En arrivant à l’auberge du village de Wolf’s-Hope, il rencontra inopinément une ancienne connaissance qui descendait de cheval. C’était le très-respectable capitaine Craigengelt, qui, sans paraître avoir conservé aucun souvenir de la froideur avec laquelle ils s’étaient séparés, s’approcha aussitôt de lui et lui serra la main de la manière la plus amicale. C’était une marque d’affection à laquelle Bucklaw ne pouvait s’empêcher de répondre avec une égale cordialité, et Craigengelt sentit à la pression de ses doigts qu’il lui rendait son ancienne amitié.

« Bonjour, et de longs jours, Bucklaw, s’écria-t-il, il y en a encore dans ce méchant monde pour les honnêtes gens. »

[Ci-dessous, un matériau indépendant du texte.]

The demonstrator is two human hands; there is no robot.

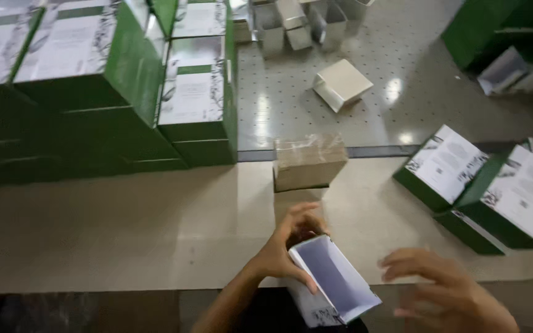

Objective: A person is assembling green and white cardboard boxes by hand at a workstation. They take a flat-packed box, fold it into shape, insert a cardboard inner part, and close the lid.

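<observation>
My left hand (285, 246) grips a small open white box (334, 280) by its upper rim, thumb on the near wall, and the box tilts with its empty inside facing up. Apart from the box, to its right, my right hand (445, 296) hovers blurred with fingers spread and nothing in it. A plastic-wrapped tan bundle (308, 161) stands on the beige table (124, 228) just beyond my left hand.
Stacked green boxes with white printed tops (124, 86) fill the left of the table. Two more green boxes (488, 185) lie at the right. On the grey floor (396, 117) sit a white open box (342, 83) and several silver ones (297, 24).
</observation>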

Il faut remarquer que les Jacobites, à cette époque, avaient, je ne sais trop avec quelle justice ou convenance, adopté le terme d’honnêtes gens comme une désignation spéciale de leur parti.

« Oui, et pour d’autres aussi, à ce qu’il paraît, répondit Bucklaw ; car, sans cela, comment vous seriez-vous hasardé à venir ici, noble capitaine ? — Qui ? moi ? dit Craigengelt ; je suis libre comme le vent de la Saint-Martin, qui n’a ni rentes ni redevances à payer. Tout est expliqué, tout est arrangé avec les honnêtes vieux radoteurs de Auld Reekie[1]. Bah ! ils n’auraient pas osé me retenir huit jours en prison. Il y a certaine personne qui a plus d’amis que vous ne pensez et qui peut être utile à celui à qui il s’intéresse, au moment où il s’y attend le moins. — C’est bon, c’est bon, » répondit Hayston, qui connaissait parfaitement et qui méprisait souverainement le caractère de Craigengelt, « mettons de côté tout ce jargon de charlatanisme, et dites-moi franchement si vous êtes libre et en sûreté. — Aussi libre, répondit Craigengelt,

  1. L’auteur veut ici désigner la ville d’Édimbourg. a. m.